** What to work on **
Leaving the pictures aside, write out the whole listing below exactly.

** Supplied information **
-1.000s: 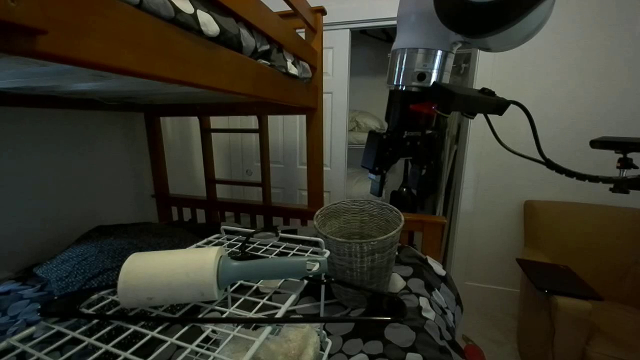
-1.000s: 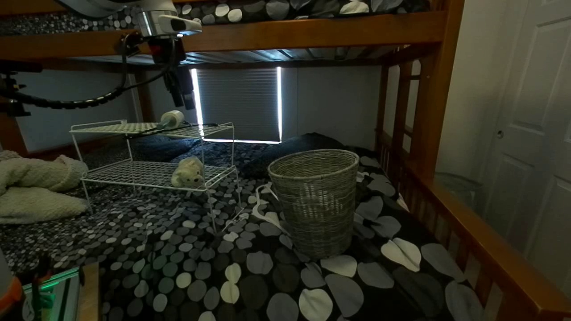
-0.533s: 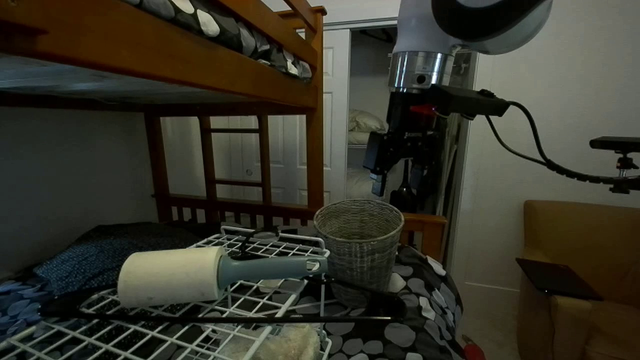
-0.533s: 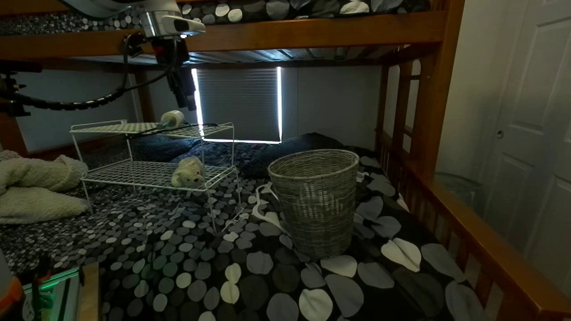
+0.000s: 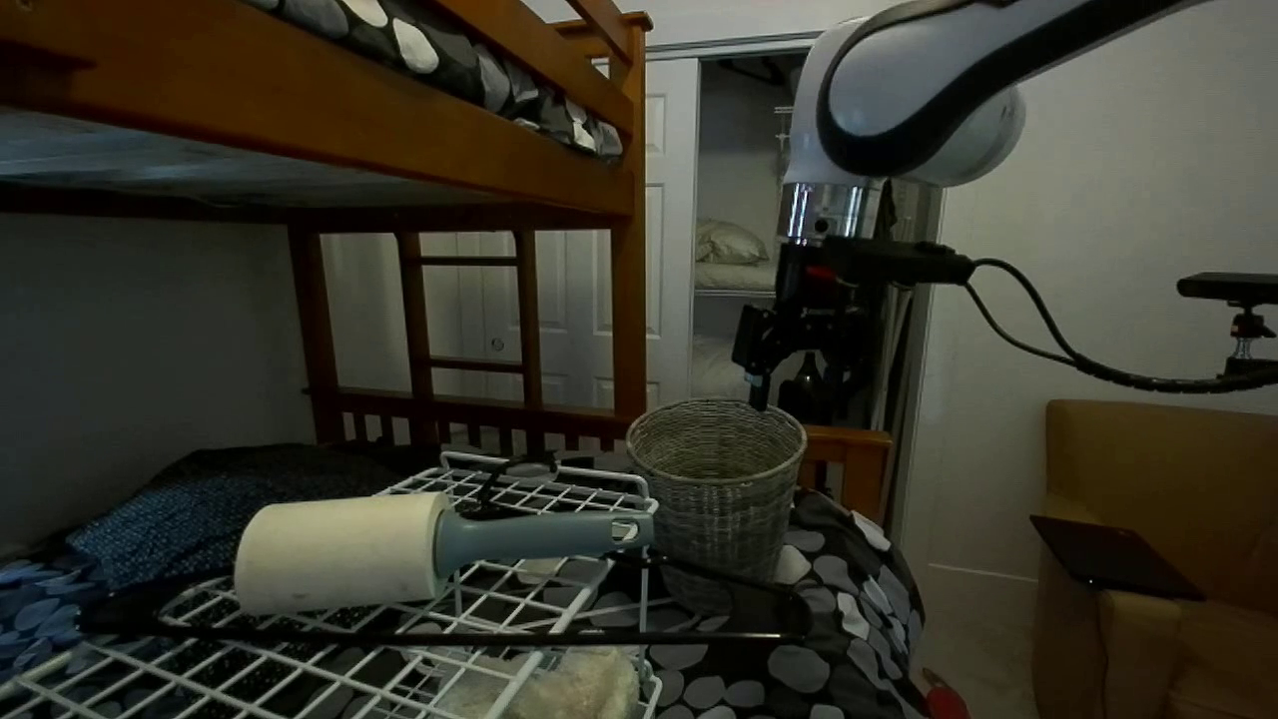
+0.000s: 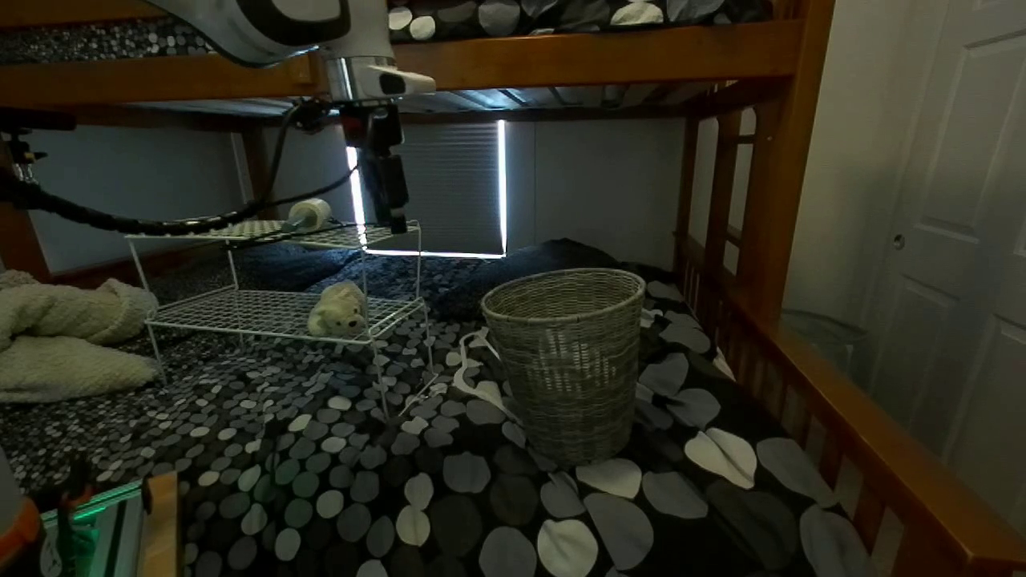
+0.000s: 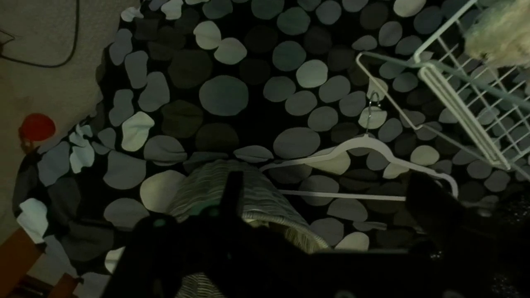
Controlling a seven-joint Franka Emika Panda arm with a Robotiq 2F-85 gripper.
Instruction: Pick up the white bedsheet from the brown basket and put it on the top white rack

** Output of the task **
-1.000s: 
-1.000s: 
-0.533s: 
-0.533s: 
+0.000s: 
+0.000s: 
+0.000s: 
Controlling a seven-joint Franka Emika Panda arm with a Robotiq 2F-85 gripper.
Instruction: Pick up the white bedsheet from the brown basket and put it on the top white rack

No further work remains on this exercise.